How many lines below contain the word "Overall"? Answer with that number alone.

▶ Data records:
::::
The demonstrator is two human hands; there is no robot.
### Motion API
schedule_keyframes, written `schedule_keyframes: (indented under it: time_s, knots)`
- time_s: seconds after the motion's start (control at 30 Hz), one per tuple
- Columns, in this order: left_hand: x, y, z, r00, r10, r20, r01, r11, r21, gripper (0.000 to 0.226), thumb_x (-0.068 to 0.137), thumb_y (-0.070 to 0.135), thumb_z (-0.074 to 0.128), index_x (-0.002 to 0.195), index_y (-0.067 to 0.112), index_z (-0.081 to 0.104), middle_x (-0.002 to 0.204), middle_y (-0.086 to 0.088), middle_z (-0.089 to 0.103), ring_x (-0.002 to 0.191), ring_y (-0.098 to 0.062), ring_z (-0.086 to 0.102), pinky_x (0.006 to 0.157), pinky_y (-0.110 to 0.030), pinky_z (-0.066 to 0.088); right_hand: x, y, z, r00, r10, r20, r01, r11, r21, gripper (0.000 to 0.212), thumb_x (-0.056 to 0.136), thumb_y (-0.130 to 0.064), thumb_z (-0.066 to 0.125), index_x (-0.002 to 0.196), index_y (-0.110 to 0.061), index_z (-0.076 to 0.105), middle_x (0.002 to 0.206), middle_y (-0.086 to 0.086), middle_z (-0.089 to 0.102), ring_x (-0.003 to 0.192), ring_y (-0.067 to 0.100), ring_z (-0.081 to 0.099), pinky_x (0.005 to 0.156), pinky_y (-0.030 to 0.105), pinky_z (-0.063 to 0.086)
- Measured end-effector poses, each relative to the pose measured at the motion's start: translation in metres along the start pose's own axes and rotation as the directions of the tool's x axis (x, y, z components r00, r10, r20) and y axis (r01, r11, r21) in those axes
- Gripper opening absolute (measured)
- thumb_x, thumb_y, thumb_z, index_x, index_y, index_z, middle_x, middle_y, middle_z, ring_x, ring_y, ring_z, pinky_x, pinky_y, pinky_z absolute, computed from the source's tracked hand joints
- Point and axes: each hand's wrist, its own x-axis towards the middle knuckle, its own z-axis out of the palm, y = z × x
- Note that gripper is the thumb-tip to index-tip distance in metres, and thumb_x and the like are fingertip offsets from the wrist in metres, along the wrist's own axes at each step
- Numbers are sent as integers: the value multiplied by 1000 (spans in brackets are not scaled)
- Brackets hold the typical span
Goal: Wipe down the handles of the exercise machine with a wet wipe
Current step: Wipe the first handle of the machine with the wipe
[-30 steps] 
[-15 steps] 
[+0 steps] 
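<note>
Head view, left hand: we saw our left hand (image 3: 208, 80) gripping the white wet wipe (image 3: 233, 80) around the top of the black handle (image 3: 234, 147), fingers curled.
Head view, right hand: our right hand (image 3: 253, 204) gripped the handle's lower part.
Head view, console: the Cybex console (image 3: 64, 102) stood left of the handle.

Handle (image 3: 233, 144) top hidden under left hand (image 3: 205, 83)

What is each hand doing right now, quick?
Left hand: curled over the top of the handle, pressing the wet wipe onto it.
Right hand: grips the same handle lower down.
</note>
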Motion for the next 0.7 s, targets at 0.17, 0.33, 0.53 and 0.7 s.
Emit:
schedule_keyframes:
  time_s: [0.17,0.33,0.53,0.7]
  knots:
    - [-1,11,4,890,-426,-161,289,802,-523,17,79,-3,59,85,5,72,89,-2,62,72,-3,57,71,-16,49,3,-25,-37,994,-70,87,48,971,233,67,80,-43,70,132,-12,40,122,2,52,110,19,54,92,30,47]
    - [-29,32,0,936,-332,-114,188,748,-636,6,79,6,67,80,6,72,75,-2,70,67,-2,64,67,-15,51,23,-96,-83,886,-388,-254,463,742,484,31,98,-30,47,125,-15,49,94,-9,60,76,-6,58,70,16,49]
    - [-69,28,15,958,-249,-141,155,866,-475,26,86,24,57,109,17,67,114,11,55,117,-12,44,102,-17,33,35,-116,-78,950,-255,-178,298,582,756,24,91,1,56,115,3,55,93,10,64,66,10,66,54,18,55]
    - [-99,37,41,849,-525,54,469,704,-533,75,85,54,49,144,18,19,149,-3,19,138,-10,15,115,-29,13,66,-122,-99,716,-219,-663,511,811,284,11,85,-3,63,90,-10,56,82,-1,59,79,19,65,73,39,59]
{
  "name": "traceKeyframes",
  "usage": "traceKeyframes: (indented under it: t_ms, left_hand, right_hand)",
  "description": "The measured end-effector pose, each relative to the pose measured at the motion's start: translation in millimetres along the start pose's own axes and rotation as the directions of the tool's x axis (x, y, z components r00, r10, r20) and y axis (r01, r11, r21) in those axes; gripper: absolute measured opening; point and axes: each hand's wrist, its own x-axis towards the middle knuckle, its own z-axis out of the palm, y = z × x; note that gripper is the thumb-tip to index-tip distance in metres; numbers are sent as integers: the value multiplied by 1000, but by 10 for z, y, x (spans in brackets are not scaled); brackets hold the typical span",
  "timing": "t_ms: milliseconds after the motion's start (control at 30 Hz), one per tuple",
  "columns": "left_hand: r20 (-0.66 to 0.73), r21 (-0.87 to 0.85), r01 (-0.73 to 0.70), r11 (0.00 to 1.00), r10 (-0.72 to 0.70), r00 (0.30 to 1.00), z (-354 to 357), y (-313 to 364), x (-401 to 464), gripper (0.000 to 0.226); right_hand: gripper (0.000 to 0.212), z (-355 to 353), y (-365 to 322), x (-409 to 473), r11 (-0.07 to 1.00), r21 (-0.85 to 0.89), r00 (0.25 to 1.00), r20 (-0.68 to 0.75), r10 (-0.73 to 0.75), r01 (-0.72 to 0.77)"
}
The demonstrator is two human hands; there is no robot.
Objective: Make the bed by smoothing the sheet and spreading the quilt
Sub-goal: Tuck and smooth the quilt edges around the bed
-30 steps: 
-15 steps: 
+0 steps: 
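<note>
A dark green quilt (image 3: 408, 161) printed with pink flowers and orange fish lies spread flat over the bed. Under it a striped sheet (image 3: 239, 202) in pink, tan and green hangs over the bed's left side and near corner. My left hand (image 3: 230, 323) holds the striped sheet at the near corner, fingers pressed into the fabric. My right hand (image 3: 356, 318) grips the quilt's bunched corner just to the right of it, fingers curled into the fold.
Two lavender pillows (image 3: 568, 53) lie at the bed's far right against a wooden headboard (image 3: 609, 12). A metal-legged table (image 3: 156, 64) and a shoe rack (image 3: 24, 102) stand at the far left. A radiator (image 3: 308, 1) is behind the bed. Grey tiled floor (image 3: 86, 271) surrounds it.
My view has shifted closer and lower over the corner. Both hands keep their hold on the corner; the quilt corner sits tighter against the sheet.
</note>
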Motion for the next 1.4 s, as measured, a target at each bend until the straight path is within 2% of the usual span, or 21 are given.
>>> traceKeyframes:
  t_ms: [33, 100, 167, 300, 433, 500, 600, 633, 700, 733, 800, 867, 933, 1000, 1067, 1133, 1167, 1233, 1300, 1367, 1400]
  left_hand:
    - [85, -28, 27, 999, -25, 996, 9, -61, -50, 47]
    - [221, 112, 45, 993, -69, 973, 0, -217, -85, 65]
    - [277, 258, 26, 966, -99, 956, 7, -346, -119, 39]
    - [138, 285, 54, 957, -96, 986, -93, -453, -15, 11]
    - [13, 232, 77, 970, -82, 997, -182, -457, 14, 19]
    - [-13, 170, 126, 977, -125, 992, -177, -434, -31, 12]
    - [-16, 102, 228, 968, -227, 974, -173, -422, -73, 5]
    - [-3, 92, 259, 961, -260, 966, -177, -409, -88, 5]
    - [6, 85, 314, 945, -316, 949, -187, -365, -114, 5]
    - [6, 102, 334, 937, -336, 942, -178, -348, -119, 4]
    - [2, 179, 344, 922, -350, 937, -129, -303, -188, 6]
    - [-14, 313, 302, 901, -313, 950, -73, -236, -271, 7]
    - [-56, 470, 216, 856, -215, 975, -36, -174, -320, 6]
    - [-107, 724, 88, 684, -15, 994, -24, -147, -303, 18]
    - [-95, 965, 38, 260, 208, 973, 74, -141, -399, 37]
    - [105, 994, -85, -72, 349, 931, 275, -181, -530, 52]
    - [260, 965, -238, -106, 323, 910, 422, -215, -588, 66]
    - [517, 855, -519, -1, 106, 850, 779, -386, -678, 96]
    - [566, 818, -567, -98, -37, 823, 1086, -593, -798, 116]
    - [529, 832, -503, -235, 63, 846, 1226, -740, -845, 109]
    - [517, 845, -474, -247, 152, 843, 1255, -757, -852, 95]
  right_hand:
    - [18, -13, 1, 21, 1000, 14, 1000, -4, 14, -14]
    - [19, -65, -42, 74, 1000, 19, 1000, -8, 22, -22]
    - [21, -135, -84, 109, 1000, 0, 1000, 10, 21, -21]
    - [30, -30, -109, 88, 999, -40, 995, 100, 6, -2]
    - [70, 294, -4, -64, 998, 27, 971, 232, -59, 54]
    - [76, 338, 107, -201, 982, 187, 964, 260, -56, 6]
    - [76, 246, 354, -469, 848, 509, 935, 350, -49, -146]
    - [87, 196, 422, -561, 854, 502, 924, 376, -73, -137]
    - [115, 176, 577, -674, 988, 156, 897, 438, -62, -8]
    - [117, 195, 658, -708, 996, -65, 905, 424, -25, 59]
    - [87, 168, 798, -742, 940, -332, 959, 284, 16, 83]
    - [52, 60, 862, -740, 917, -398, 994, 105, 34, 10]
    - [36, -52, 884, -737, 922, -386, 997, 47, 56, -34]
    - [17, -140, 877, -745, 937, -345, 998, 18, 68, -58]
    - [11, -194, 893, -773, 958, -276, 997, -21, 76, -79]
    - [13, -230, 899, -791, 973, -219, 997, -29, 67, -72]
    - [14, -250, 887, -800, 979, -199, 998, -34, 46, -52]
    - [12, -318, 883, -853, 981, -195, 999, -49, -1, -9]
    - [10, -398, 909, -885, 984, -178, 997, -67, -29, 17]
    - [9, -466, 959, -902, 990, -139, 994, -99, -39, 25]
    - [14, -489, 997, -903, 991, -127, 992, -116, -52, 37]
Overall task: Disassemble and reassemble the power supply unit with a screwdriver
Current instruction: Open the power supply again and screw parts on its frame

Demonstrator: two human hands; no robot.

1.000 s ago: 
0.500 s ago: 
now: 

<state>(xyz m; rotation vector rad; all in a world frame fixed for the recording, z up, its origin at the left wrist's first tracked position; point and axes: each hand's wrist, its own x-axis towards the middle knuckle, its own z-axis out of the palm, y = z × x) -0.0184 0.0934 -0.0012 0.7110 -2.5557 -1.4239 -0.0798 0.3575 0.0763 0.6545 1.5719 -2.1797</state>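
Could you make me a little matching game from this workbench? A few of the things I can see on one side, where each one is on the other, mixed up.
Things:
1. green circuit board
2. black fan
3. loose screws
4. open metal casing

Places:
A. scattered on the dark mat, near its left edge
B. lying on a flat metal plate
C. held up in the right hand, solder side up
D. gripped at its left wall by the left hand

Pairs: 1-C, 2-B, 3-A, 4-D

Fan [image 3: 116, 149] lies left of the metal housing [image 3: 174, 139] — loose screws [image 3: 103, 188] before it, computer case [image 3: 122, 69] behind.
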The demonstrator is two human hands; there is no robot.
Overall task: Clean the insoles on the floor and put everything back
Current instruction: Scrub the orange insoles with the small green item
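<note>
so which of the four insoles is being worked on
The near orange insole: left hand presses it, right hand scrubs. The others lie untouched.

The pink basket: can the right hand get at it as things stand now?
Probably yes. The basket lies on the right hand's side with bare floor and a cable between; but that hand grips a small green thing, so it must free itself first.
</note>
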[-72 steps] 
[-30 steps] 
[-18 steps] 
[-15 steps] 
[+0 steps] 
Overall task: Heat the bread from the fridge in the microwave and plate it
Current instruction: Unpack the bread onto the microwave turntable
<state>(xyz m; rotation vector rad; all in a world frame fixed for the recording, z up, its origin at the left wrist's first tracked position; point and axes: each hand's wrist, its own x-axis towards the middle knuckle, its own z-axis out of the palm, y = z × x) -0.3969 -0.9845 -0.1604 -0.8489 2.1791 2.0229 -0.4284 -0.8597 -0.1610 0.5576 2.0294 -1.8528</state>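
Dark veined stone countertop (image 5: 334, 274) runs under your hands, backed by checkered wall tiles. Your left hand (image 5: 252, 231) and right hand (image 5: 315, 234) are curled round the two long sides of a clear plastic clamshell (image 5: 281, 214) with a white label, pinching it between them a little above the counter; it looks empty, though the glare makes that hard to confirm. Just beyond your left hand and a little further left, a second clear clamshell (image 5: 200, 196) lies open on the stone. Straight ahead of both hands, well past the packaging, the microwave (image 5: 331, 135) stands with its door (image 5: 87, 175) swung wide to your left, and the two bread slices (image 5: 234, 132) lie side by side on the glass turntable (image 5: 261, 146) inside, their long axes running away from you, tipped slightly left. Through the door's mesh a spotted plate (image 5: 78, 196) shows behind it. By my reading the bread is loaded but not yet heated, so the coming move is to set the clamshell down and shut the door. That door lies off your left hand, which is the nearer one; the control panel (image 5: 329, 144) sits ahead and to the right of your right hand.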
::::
▶ Answer to the problem: 3